11 KiB
ADR-003: Hybrid Storage Strategy
Status: Accepted
Date: 2026-01-17
Deciders: Architecture Team
Context: Storage Backend Strategy for Knowledge Base
Context
The KOGRAL needs to store knowledge graphs with these requirements:
- Git-Friendly: Knowledge should version alongside code
- Scalable: Support small projects (10s of nodes) to large organizations (10,000+ nodes)
- Queryable: Efficient graph queries and relationship traversal
- Offline-Capable: Work without network access
- Collaborative: Support shared organizational knowledge
- Cost-Effective: Free for small projects, reasonable cost at scale
Constraints:
- Developers want to edit knowledge in text editors
- Organizations want centralized guideline management
- Git workflows essential for code-adjacent knowledge
- Large graphs need database performance
Option 1: Filesystem Only
Approach: Store everything as markdown files
Pros:
- ✅ Git-native (perfect for versioning)
- ✅ Text editor friendly
- ✅ No dependencies
- ✅ Works offline
- ✅ Free
Cons:
- ❌ Poor performance for large graphs (100 0+ nodes)
- ❌ No efficient graph queries
- ❌ Difficult to share across projects
- ❌ Manual sync for collaboration
Scalability: Good for < 100 nodes, poor beyond
Option 2: Database Only (SurrealDB)
Approach: Store all knowledge in SurrealDB graph database
Pros:
- ✅ Excellent query performance
- ✅ Native graph relationships
- ✅ Scalable to millions of nodes
- ✅ Centralized for collaboration
Cons:
- ❌ Not git-trackable
- ❌ Requires running database server
- ❌ Can't edit with text editor
- ❌ Network dependency
- ❌ Infrastructure cost
Scalability: Excellent, but loses developer workflow benefits
Option 3: Hybrid (Filesystem + SurrealDB)

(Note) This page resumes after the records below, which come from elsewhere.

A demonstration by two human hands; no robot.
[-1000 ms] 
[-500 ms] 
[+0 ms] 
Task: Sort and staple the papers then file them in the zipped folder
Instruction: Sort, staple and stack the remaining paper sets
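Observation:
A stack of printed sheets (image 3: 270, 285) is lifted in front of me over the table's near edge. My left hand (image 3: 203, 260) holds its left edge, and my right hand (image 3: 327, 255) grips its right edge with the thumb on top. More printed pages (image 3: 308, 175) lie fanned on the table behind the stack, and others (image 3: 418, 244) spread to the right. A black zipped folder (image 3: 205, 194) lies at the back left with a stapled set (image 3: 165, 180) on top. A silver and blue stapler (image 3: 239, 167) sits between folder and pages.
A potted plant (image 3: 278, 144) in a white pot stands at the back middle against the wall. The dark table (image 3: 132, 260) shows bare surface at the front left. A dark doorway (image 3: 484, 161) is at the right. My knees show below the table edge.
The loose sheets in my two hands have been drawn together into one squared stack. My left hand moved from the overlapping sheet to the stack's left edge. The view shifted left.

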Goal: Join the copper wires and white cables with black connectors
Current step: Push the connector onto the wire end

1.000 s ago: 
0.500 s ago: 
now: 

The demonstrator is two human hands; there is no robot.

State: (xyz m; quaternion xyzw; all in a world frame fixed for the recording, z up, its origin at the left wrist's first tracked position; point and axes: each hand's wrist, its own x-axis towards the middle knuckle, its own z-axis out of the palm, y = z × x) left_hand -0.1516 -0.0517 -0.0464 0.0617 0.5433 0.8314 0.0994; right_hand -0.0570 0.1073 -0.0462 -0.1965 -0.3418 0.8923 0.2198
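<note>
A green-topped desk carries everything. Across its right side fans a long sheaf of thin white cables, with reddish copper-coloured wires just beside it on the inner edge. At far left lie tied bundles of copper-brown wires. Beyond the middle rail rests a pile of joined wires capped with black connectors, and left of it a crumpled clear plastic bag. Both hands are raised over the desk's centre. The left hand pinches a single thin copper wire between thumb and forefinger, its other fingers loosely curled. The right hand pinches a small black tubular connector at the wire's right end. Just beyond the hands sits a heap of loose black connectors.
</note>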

Approach: Filesystem for local project knowledge, SurrealDB for shared organizational knowledge
Pros:
- ✅ Git-friendly for project knowledge
- ✅ Text editor friendly
- ✅ Scalable for shared knowledge
- ✅ Works offline (local graph)
- ✅ Collaborative (shared graph)
- ✅ Cost-effective (DB only for shared)
Cons:
- ❌ More complex implementation
- ❌ Sync mechanism needed
- ❌ Two storage systems to manage
Scalability: Excellent - best of both worlds
Decision
We will use a hybrid storage strategy: Filesystem (local) + SurrealDB (shared).
Architecture:
┌─────────────────────────────────────────────────────────────┐
│ Project A (.kogral/) │
│ Storage: Filesystem (git-tracked) │
│ Scope: Project-specific notes, decisions, patterns │
│ Access: Local only │
└──────────────────┬──────────────────────────────────────────┘
│
│ [inherits]
↓
┌─────────────────────────────────────────────────────────────┐
│ Shared KB (SurrealDB or synced filesystem) │
│ Storage: SurrealDB (scalable) or filesystem (synced) │
│ Scope: Organization-wide guidelines, patterns │
│ Access: All projects │
└─────────────────────────────────────────────────────────────┘
Implementation:
# Project config
{
storage = {
primary = 'filesystem, # Local project knowledge
secondary = {
enabled = true,
type = 'surrealdb, # Shared knowledge
url = "ws://kb-central.company.com:8000",
namespace = "organization",
database = "shared-kb",
},
},
inheritance = {
base = "surrealdb://organization/shared-kb", # Inherit from shared
priority = 100, # Project overrides shared
},
}
Sync Strategy:
.kogral/ (Filesystem)
↓ [on save]
Watch for changes
↓ [debounced]
Sync to SurrealDB
↓
Shared graph updated
↓ [on query]
Merge local + shared results
Consequences
Positive
✅ Developer Workflow Preserved:
# Local knowledge workflow (unchanged)
vim .kogral/notes/my-note.md
git add .kogral/notes/my-note.md
git commit -m "Add implementation note"
git push
✅ Git Integration:
- Project knowledge versioned with code
- Branches include relevant knowledge
- Merges resolve knowledge conflicts
- PR reviews include knowledge changes
✅ Offline Development:
- Full functionality without network
- Shared guidelines cached locally
- Sync when reconnected
✅ Scalability:
- Projects: filesystem (100s of nodes, fine performance)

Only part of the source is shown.